Fibronectin in Immune Responses in Organ Transplant Recipients

1The Dumont-UCLA Transplant Center, Division of Liver and Pancreas Transplantation, Department of Surgery, UCLA School of Medicine, Los Angeles, CA 90095, USA
2The Abel Salazar Institute for Biomedical Sciences, Porto 4000, Portugal
3The Dumont-UCLA Transplant Center, Rm. 77-120 CHS, 10833 Le Conte Ave, Los Angeles, CA 90095, USA

Copyright © 2000 Hindawi Publishing Corporation. This is an open access article distributed under the Creative Commons Attribution License, which permits unrestricted use, distribution, and reproduction in any medium, provided the original work is properly cited.
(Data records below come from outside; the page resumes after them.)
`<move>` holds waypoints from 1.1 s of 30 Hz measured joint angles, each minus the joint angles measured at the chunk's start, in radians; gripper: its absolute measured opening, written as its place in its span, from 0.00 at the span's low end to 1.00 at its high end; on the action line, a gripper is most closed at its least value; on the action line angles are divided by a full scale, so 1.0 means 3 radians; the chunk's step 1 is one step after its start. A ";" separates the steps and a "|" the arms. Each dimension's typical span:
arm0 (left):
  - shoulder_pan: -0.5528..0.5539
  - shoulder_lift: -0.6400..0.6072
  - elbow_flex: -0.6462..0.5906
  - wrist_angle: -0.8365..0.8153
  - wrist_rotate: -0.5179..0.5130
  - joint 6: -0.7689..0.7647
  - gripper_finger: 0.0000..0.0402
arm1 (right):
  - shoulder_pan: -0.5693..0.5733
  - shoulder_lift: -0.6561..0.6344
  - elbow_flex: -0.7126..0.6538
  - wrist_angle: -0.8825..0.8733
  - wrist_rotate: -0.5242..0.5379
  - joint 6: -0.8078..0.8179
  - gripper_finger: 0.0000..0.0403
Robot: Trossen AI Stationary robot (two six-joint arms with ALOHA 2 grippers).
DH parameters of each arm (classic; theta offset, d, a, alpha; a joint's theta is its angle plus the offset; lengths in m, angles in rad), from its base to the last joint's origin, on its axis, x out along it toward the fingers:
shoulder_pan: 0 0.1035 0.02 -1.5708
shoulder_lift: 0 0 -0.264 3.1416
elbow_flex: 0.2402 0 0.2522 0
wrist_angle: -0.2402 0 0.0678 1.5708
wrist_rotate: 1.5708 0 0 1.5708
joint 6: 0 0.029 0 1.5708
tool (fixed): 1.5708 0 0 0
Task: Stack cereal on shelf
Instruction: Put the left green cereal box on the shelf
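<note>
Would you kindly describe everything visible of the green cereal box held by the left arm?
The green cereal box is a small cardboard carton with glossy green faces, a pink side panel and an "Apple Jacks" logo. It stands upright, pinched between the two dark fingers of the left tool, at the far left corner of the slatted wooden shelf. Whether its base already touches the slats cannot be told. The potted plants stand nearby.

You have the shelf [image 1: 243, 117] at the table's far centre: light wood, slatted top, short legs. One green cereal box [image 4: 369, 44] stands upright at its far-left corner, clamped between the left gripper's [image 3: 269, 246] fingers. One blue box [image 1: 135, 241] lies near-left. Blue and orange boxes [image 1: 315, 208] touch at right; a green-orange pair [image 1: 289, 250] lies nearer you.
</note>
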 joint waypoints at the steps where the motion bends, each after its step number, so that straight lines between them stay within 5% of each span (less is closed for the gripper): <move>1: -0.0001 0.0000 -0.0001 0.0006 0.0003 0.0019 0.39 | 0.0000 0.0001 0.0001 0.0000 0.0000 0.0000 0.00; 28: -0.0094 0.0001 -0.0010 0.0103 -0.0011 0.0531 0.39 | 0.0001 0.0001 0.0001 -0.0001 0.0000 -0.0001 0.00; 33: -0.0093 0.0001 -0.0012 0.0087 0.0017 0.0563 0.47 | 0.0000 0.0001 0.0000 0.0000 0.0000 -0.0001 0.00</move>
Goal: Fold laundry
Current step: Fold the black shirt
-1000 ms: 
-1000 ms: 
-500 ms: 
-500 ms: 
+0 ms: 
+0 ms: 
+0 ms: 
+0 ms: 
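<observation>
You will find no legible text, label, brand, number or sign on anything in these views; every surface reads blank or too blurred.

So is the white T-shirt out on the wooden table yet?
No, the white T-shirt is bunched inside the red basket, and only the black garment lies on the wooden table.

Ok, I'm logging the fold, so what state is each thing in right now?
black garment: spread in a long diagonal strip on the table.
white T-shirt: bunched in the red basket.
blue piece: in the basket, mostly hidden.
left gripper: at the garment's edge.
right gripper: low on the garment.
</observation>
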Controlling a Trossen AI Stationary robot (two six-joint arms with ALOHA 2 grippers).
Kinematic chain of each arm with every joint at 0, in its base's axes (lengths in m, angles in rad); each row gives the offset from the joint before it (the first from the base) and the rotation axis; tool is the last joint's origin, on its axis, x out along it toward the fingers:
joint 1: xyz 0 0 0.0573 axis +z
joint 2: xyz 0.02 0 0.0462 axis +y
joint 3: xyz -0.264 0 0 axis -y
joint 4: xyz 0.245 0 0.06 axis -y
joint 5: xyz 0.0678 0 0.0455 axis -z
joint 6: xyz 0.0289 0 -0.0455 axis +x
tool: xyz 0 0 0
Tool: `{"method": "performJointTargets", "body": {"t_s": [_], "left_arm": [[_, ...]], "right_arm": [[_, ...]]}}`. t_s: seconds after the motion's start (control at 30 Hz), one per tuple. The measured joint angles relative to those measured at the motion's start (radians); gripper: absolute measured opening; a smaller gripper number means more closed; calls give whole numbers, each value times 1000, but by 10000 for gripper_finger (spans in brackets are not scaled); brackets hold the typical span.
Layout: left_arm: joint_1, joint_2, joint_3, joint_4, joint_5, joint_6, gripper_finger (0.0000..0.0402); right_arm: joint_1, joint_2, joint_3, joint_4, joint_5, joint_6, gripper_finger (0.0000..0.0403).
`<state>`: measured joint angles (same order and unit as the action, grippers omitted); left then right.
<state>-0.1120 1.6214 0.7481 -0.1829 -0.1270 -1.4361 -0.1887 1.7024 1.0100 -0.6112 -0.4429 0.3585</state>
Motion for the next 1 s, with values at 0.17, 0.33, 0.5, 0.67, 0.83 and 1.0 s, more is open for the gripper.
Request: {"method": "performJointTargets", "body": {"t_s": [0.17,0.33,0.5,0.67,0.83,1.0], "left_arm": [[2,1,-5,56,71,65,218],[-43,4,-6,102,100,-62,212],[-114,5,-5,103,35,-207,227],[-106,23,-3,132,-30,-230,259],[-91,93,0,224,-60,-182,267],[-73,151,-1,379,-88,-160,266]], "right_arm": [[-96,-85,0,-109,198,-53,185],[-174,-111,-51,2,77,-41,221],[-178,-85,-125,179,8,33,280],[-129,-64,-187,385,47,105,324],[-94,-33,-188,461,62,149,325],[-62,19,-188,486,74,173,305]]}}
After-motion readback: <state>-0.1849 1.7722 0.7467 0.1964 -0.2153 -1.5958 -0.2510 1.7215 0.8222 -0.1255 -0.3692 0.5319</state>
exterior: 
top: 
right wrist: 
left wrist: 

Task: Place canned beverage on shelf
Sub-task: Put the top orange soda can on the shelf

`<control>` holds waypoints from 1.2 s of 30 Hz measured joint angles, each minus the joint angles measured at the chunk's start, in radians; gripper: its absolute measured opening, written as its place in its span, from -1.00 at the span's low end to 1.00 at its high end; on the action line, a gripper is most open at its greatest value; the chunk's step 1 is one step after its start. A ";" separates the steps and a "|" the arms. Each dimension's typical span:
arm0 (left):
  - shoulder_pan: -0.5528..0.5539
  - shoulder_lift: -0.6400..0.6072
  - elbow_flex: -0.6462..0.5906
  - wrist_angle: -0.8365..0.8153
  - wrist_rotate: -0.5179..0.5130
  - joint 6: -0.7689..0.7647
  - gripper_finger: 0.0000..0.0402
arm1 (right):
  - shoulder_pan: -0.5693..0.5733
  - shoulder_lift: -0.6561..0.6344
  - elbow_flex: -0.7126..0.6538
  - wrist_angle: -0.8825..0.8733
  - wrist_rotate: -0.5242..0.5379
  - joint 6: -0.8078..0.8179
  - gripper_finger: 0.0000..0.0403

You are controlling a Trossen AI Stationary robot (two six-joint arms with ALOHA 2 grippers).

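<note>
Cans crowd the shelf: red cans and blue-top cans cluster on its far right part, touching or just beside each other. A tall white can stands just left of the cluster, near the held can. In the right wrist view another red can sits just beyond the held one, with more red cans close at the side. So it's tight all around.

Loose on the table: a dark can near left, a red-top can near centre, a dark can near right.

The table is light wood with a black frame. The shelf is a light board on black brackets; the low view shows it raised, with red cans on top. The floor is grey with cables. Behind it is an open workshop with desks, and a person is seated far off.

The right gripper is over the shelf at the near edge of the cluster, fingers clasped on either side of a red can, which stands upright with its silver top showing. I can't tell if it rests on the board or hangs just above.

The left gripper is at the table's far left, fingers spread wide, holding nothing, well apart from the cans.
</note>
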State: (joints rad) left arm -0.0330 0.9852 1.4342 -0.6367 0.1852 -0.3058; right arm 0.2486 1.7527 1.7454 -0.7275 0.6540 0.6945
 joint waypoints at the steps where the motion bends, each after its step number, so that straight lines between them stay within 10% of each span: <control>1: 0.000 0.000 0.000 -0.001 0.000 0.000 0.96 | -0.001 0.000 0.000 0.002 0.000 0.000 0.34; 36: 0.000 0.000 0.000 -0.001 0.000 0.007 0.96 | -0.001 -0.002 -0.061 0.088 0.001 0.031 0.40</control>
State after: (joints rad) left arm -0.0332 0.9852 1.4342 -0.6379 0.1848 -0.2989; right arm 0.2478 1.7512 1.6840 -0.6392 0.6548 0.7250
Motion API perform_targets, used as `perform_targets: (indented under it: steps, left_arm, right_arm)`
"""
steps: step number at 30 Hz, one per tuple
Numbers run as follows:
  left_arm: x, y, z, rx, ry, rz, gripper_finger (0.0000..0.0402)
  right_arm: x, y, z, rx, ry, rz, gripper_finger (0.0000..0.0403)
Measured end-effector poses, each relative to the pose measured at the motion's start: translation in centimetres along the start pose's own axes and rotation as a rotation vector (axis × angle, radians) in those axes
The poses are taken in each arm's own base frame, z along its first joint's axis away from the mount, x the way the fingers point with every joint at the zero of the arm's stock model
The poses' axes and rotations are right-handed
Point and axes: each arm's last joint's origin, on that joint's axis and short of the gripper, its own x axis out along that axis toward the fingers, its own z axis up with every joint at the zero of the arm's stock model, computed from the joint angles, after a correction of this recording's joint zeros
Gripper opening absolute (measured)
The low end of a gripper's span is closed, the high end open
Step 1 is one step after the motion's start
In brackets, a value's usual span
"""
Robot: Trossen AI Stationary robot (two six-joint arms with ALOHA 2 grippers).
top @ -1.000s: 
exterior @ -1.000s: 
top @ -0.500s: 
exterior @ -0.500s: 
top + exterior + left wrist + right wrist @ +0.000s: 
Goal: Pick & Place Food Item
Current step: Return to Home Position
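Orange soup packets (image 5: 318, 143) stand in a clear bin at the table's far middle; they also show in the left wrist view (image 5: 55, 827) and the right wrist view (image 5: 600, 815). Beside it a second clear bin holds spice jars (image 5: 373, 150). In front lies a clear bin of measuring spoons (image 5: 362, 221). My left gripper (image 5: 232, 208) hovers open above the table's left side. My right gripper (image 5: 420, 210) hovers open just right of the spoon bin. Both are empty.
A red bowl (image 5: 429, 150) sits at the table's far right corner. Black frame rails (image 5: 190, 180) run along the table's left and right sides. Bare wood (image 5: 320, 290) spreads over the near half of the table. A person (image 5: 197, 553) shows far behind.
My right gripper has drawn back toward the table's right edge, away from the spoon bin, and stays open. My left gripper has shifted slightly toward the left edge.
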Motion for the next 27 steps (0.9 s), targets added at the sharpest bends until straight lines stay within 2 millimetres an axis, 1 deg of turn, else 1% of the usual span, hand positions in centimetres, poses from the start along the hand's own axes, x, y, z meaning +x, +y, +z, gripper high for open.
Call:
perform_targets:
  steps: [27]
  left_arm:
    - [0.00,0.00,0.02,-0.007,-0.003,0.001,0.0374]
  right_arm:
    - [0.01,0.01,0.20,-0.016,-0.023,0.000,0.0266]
The immune response to an organ allograft involves perpetuation of T cell infiltration and activation. Advances in understanding the mechanisms of T cell activation have placed particular emphasis on the interactions between the T-cell receptor and antigen presenting cells, with little reference to the fact that in vivo activation occurs in the physical context of extracellular matrix proteins (ECM). Indeed, the possibility that ECM proteins may have a determining role in lymphocyte adhesion and tissue localization and function is now becoming more appreciated in view of growing evidence indicating that integrins and other T cell antigens bind ECM components, with some of these components exerting synergistic effects on T- cell activation. This review focuses on the importance of interactions between lymphocytes and fibronectin, a prominent ECM component, for cell migration and function in organ allograft recipients. It explores novel therapeutic approaches based on the assumption that fibronectin represents an active element in the process of T cell activation in the immune cascade triggered by organ transplantation.